What to work on -> Word for word, output every line of the material below, minus pictures.

Top of Supplied information

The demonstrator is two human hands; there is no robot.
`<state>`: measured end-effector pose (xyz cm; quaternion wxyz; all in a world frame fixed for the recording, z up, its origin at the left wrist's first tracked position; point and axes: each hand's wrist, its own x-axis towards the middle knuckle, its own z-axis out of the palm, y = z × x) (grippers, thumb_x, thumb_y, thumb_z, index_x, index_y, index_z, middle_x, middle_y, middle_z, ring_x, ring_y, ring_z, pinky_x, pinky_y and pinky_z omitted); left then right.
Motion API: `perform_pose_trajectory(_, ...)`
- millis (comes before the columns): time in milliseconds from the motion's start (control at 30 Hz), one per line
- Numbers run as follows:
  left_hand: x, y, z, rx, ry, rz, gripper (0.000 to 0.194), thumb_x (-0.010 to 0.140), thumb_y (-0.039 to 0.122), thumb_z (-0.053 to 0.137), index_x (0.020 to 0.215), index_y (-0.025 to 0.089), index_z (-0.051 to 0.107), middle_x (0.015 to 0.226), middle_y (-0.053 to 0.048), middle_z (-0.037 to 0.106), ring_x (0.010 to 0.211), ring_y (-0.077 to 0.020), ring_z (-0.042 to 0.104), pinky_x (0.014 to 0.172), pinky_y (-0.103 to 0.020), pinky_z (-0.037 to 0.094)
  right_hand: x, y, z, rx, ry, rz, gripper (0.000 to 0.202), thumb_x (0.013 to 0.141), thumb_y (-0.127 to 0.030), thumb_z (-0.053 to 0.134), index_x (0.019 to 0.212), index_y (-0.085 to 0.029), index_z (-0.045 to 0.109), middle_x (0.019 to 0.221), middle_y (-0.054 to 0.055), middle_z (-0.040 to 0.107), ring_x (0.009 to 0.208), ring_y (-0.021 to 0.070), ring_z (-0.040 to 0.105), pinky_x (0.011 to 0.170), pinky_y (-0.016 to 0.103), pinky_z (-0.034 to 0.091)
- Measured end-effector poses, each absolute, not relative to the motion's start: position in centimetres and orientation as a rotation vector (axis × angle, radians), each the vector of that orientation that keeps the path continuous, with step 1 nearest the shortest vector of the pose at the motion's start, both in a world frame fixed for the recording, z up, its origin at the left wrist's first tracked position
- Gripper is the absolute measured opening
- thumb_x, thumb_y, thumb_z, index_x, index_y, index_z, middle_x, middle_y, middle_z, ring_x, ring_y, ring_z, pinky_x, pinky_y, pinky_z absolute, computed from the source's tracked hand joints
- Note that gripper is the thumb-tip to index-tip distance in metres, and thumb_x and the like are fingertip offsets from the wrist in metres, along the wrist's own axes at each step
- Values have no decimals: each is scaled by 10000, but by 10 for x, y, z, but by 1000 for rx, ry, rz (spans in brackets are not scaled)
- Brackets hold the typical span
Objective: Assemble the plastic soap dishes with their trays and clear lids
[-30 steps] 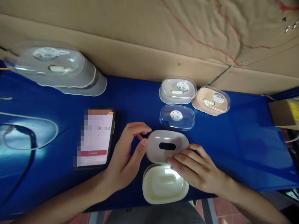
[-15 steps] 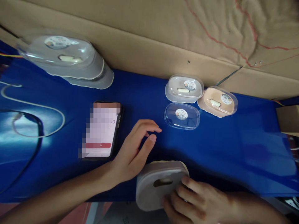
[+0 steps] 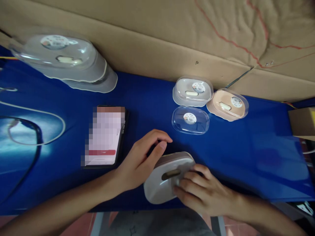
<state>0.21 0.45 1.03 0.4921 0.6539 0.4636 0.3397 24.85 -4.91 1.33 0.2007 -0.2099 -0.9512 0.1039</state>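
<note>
A light grey oval box (image 3: 161,188) with a dark slot in its face is tilted at the table's front edge. The fingers of my right hand (image 3: 203,188) are bent round its right side and grip it. My left hand (image 3: 144,157) lies over the box's upper left corner, its thumb and fingers curved with a gap between them and nothing seen in them. Beyond the hands lies a clear oval lid (image 3: 199,126) with a round label. Behind it stand a grey box (image 3: 184,86) and a peach box (image 3: 219,98), each under a clear lid.
A phone (image 3: 104,137) lies left of my left hand. Larger grey boxes (image 3: 95,77) with clear lids are stacked at the back left. Cables (image 3: 40,144) lie on the blue table (image 3: 246,157) at the left. A cardboard wall (image 3: 152,36) runs along the back.
My right hand and the grey box have moved up and away from the table's front edge, towards my left hand. The left hand has shifted only slightly.
</note>
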Motion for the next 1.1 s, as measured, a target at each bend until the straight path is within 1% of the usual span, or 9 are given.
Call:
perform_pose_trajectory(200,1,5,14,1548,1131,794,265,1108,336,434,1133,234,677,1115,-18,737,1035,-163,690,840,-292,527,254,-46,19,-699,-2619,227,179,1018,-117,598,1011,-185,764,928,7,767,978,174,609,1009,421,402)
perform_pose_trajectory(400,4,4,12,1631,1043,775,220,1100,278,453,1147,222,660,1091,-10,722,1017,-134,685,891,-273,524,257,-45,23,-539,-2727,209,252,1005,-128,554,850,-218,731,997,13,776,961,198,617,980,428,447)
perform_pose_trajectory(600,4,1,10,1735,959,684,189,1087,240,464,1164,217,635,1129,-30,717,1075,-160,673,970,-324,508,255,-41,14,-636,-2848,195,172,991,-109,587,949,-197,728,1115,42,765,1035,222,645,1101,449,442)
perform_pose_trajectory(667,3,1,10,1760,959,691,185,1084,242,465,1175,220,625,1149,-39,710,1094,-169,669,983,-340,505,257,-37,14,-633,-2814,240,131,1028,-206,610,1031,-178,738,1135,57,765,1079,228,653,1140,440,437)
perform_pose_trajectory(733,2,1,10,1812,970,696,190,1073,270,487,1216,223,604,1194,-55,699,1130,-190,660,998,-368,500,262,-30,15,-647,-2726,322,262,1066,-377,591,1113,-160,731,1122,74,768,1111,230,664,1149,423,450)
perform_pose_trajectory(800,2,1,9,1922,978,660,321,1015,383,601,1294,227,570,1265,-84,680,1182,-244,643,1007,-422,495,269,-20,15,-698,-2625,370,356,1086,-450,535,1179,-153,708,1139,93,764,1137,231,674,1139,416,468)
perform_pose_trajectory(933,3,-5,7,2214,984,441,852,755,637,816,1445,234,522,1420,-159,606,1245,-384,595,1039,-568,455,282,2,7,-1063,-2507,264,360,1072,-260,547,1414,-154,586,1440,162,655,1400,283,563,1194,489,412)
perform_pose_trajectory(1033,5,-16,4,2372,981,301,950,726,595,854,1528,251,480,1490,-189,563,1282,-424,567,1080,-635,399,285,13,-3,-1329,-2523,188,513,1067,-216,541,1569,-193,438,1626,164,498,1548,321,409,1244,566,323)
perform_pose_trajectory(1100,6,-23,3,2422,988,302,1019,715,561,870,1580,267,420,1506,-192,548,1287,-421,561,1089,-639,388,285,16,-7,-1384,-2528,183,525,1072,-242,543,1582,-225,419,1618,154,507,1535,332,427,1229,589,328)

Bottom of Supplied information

Output ->
The demonstrator is two human hands; there is no robot.
`<state>`: measured end-effector pose (xyz cm; quaternion wxyz; all in a world frame fixed for the recording, z up, its origin at the left wrist's first tracked position; point and axes: each hand's wrist, its own x-axis towards the middle knuckle, its own z-axis out of the palm, y = z × x) (grippers, thumb_x, thumb_y, thumb_z, index_x, index_y, index_z, middle_x, middle_y, middle_z, ring_x, ring_y, ring_z, pinky_x, pinky_y and pinky_z omitted); left then right.
Motion API: `perform_pose_trajectory(_, ...)`
- millis (comes before the columns): time in milliseconds from the motion's start (control at 30 Hz), one per line
- Numbers run as follows:
  left_hand: x, y, z, rx, ry, rz, gripper (0.000 to 0.194), thumb_x (-0.010 to 0.140), thumb_y (-0.039 to 0.122), thumb_z (-0.053 to 0.137), index_x (0.020 to 0.215), index_y (-0.025 to 0.089), index_z (-0.051 to 0.107), middle_x (0.015 to 0.226), middle_y (-0.053 to 0.048), middle_z (-0.037 to 0.106), ring_x (0.010 to 0.211), ring_y (-0.077 to 0.020), ring_z (-0.042 to 0.104), pinky_x (0.014 to 0.172), pinky_y (-0.103 to 0.020), pinky_z (-0.037 to 0.094)
  right_hand: x, y, z, rx, ry, rz, gripper (0.000 to 0.202), thumb_x (0.013 to 0.141), thumb_y (-0.127 to 0.030), thumb_z (-0.053 to 0.134), index_x (0.019 to 0.212), index_y (-0.085 to 0.029), index_z (-0.045 to 0.109), middle_x (0.019 to 0.221), middle_y (-0.054 to 0.055), middle_z (-0.040 to 0.107), ring_x (0.009 to 0.208), ring_y (-0.021 to 0.070), ring_z (-0.040 to 0.105), pinky_x (0.011 to 0.170), pinky_y (-0.016 to 0.103), pinky_z (-0.034 to 0.091)
- Measured end-effector poses, each absolute, not relative to the motion's start: position in centimetres and orientation as a rotation vector (axis × angle, radians), each the vector of that orientation that keeps the path continuous, with step 1 nearest the shortest vector of the pose at the motion's start, both in a world frame fixed for the recording, z up, its origin at the left wrist's first tracked position
- Gripper is the absolute measured opening
- thumb_x, thumb_y, thumb_z, index_x, index_y, index_z, middle_x, middle_y, middle_z, ring_x, ring_y, ring_z, pinky_x, pinky_y, pinky_z absolute, computed from the source's tracked hand joints
- Note that gripper is the thumb-tip to index-tip distance in metres, and thumb_x and the like are fingertip offsets from the wrist in metres, along the wrist's own axes at each step
- Values have no decimals: each is scaled by 10000, but by 10 for x, y, z, but by 1000 for rx, ry, rz (spans in brackets are not scaled)
- Brackets hold the typical span
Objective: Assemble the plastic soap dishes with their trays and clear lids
[-30 steps] 
[-15 steps] 
[+0 steps] 
<state>0.21 0.45 1.03 0.4921 0.6539 0.4636 0.3397 24.85 -4.91 1.33 0.2007 -0.2099 -0.9512 0.1039</state>
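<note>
A light grey oval box (image 3: 161,188) with a dark slot in its face is tilted at the table's front edge. The fingers of my right hand (image 3: 203,188) are bent round its right side and grip it. My left hand (image 3: 144,157) lies over the box's upper left corner, its thumb and fingers curved with a gap between them and nothing seen in them. Beyond the hands lies a clear oval lid (image 3: 199,126) with a round label. Behind it stand a grey box (image 3: 184,86) and a peach box (image 3: 219,98), each under a clear lid.
A phone (image 3: 104,137) lies left of my left hand. Larger grey boxes (image 3: 95,77) with clear lids are stacked at the back left. Cables (image 3: 40,144) lie on the blue table (image 3: 246,157) at the left. A cardboard wall (image 3: 152,36) runs along the back.
My right hand and the grey box have moved up and away from the table's front edge, towards my left hand. The left hand has shifted only slightly.
</note>
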Motion for the next 1.1 s, as measured, a target at each bend until the straight path is within 1% of the usual span, or 9 are given.
Call:
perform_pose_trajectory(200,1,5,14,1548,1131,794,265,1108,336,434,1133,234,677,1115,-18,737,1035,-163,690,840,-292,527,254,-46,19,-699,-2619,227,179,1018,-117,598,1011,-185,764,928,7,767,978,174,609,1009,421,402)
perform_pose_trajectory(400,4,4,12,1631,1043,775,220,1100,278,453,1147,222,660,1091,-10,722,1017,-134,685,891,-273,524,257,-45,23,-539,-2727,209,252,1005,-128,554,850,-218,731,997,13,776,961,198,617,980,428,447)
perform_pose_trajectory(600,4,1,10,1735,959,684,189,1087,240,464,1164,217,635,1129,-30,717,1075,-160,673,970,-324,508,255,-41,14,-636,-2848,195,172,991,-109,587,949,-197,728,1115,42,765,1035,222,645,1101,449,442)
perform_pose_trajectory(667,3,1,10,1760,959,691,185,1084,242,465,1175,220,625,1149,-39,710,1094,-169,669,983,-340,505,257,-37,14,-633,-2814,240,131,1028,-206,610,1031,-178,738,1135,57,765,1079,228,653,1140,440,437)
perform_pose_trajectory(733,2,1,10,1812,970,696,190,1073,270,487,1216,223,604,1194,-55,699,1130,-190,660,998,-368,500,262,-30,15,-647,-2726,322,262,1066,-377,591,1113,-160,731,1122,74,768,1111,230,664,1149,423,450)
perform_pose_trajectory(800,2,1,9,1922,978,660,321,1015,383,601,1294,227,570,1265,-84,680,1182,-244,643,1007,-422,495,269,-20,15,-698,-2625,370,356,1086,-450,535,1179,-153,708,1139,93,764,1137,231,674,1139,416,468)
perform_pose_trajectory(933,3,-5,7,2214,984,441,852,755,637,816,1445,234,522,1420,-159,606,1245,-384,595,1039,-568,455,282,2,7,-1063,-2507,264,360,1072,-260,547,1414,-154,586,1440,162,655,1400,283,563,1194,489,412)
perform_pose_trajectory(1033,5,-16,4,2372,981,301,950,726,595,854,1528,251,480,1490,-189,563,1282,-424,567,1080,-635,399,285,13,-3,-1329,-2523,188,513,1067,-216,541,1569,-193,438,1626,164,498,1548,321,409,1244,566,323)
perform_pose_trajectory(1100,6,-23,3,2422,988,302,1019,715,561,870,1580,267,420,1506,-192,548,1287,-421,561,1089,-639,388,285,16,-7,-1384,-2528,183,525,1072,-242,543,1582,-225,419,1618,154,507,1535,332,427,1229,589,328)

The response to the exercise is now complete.